Brief: Some lines below hold "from". Pick them out and copy them.

Dataset entries:
⟨

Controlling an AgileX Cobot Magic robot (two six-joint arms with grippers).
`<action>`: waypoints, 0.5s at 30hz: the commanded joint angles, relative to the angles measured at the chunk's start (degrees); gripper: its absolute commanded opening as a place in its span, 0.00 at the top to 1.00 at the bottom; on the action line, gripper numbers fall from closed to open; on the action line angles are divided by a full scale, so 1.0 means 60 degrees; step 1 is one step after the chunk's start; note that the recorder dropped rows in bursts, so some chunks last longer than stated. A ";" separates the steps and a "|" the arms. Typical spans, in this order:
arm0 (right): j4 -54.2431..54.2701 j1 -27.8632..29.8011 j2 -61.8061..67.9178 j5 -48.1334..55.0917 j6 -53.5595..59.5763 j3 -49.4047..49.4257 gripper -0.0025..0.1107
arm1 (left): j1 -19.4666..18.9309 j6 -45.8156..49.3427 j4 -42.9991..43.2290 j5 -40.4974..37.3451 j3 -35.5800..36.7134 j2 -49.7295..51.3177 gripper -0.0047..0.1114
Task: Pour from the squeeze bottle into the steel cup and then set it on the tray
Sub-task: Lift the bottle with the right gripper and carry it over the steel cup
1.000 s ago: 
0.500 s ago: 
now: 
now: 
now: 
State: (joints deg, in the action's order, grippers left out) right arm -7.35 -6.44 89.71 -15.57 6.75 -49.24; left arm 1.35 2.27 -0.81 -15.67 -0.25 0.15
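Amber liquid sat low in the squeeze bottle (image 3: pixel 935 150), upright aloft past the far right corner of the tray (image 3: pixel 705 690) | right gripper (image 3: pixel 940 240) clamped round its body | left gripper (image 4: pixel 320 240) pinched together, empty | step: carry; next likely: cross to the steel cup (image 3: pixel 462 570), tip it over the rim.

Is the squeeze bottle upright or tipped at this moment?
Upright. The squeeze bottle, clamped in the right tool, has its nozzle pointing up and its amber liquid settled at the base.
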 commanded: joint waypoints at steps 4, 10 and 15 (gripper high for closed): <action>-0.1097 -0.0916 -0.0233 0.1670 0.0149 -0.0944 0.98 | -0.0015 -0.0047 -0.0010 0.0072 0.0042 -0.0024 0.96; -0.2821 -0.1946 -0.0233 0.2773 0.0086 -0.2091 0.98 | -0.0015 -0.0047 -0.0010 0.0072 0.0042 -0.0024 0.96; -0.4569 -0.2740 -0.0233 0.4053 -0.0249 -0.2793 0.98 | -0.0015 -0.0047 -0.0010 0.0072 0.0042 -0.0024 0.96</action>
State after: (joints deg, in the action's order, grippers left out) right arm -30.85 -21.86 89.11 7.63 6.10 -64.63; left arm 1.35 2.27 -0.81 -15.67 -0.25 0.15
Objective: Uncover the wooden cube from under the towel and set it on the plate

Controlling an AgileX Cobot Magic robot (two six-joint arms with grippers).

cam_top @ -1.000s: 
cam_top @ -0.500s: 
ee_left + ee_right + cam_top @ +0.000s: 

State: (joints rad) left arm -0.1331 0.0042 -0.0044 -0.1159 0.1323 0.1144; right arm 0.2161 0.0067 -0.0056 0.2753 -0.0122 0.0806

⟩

Response for this exercise:
`<action>`: waypoints, 0.5s at 30hz: the commanded joint angles, relative to the angles measured at the chunk's start (degrees); gripper: its absolute commanded opening as a place in its span, 0.00 at the top to 1.00 at the bottom; on the action line, gripper numbers fall from closed to open; on the action line angles are divided by a full scale, so 1.0 means 60 degrees; step 1 is one step after the chunk's start; note that the recorder dropped rows in bursts, so some chunks last longer than stated. A ";" separates the steps and a "|" the arms. Typical spans, in this order:
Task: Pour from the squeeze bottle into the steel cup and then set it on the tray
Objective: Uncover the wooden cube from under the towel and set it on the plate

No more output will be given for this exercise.